In tale contesto, l’unica eccezione era rappresentata dall’Art. 35 del D.lgs. n. 5/2003: già prima della Riforma agli arbitri veniva infatti concesso dalla legge (si veda la dicitura dell’Art. 818 c.p.c. “salva diversa disposizione di legge”) il potere di disporre la sospensione, con ordinanza non reclamabile, dell’efficacia della deliberazione assembleare di una società impugnata davanti a loro. Tale eccezionale potere veniva riconosciuto per via della natura “self-executive” dell’inibitoria (si tratta infatti di un’esecutività operante esclusivamente sul piano giuridico). Gli arbitri erano abilitati a pronunciare tale misura solamente una volta intervenuta la loro accettazione: se vi fosse stata necessità prima di questo momento, occorreva rivolgersi al giudice ordinario. In particolare, poiché la cautela tipica in questione poteva essere concessa solo a seguito dell’impugnazione della delibera assembleare, sarebbe stato possibile richiederla direttamente al giudice nell’ipotesi di procedimento arbitrale già pendente con la notifica della domanda d’arbitrato. Se, diversamente, il procedimento arbitrale non fosse stato ancora pendente, andava in ogni caso riconosciuta la possibilità di richiedere – sempre al giudice ordinario – un provvedimento d’urgenza ai sensi dell’Art. 700 c.p.c.[2]
[1] Da tale divieto non discendeva necessariamente l’impossibilità per gli arbitri di ordinare alle parti un determinato comportamento: più semplicemente, tali ordini non sarebbero stati assistiti da forza esecutiva, rimanendo allo stato di mera raccomandazione e invito (il cui inadempimento sarebbe stato valutabile come argomento di prova oppure ai fini delle spese, a seconda delle circostanze concrete).

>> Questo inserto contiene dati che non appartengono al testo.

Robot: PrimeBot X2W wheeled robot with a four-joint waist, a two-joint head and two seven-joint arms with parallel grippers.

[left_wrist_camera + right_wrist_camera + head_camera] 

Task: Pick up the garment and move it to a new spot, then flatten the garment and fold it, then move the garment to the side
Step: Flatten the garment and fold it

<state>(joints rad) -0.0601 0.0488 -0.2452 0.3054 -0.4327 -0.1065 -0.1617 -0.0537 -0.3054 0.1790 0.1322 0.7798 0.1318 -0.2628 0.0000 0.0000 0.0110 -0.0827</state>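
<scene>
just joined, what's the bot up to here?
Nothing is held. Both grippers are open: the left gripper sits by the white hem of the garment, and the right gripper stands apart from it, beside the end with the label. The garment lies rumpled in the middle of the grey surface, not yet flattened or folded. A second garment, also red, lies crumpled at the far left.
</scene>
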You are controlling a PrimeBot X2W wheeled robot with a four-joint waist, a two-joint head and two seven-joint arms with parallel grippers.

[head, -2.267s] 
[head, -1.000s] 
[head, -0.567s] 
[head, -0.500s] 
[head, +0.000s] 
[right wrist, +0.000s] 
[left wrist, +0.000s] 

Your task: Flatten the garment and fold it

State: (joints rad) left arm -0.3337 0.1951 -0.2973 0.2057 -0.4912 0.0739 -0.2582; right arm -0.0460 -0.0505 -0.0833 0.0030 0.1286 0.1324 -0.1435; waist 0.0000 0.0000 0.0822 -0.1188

[2] “Pur con qualche oscillazione, si era giunti a ritenere che dal momento in cui l’organo arbitrale era in grado di operare, la potestà cautelare gli appartenesse in via esclusiva; prima di tale momento, invece, ragioni anche di ordine costituzionale suggerivano di riconoscere il diritto dell’impugnante di rivolgersi al giudice ordinario, eventualmente ricorrendo alla tutela cautelare atipica, ciò determinando però l’esaurimento della potestà cautelare, che non sarebbe più potuta essere esercitata dall’arbitro” (Stefano A. Cerrato, “Note sparse su arbitrato e potere cautelare alla luce della riforma Cartabia”, in Rivista dell’Arbitrato, n.1, 2023).
Post-Riforma
La nuova versione dell’Art. 818 c.p.c. prevede oggi un potere cautelare generalizzato, non limitato a determinate misure, in capo agli arbitri (rituali)[1]: le parti, anche mediante il semplice rinvio a regolamenti arbitrali[2], possono attribuire agli arbitri[3] il potere di concedere, in via esclusiva, misure cautelari[4] con la convenzione d’arbitrato o con atto scritto anteriore all’instaurazione del giudizio arbitrale[5]. La Riforma ha sostanzialmente capovolto l’assetto previgente: si è infatti passati da “un’attribuzione cautelare ammessa solo dalla legge ad una generalizzata e da un potere esclusivo del giudice ad un potere parimenti esclusivo in favore degli arbitri”[6].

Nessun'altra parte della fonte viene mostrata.